My Art Journey
From scribbles on dot matrix paper to strokes on canvas, this is a story of childhood curiosity turning into a lifelong passion for art.
LIFE STORY
Pramod Sharma
4/14/20252 min read


It was circa 1991, a warm wintery afternoon in our humble defence quarters. I didn’t know what I was doing, really. I was just a child with a piece of chalk in my hand, left to my own little world while my mother busied herself with cooking in one corner of our verandah. The familiar aroma of her cooking mingled with the soft winter breeze, and the gentle chirping of sparrows filled the air around us, a sound so simple, yet so comforting.
I bent down and began to draw. Circles, lines, squiggles, something that resembled a bird, or at least, I thought so. A crude little figure, but it meant something to me. My mother came out to check on me and froze for a moment. She stared at the pattern on the floor, eyes wide — not out of confusion, but recognition. “What’s this?” she asked softly. I just smiled.

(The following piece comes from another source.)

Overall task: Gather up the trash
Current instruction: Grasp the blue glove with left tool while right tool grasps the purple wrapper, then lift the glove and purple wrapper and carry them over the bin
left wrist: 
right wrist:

To my surprise, she didn’t wipe it off. She left that patch of the verandah untouched for two whole days. That chalk drawing faded away gently on its own, but something had shifted in me. That was where it all began.
The verandah gave way to a slate — my new playground for scribbling, doodling patterns, and creating shapes from my imagination. Over the years, my enthusiasm grew. I drew Mickey Mouse, Donald Duck, Dennis the Menace — and cars, oh so many cars. Meanwhile, a quiet fascination for aircraft was already brewing in the background. My father would occasionally bring home magazines from his library, just for a day or two. For me, those magazines were gold mines. Colourful pictures of aircrafts and helicopters filled their pages, and I’d recreate them — as best as I could — on those old dot matrix printer papers we had lying around at home. That joy — that rush of seeing my own version — was unmatched.
We only had a small black and white television at home, and yet those animated characters, those moving images, stirred my imagination like nothing else. My school drawing sir once made me the class in-charge of collecting drawing books after homework — perhaps he saw the spark before I did. Resources were limited back then. Sketch pens, pencil colours, and crayons were my tools, and paper was my favourite surface. I didn't receive any formal training, but I practised… a lot.
Eventually, I graduated to watercolours, and then acrylics on canvas. Each medium opened a new door. I painted people, experimented with abstract forms, and allowed myself the freedom to explore without fear. No, I don’t call myself a perfectionist — art doesn’t demand perfection, only honesty and persistence.
Even today, I find myself returning to those early days — the sparrows, the stove in the corner, the fading chalk bird — and I smile. Because sometimes, a journey that starts with a chalk drawing on a verandah can end up colouring your entire life.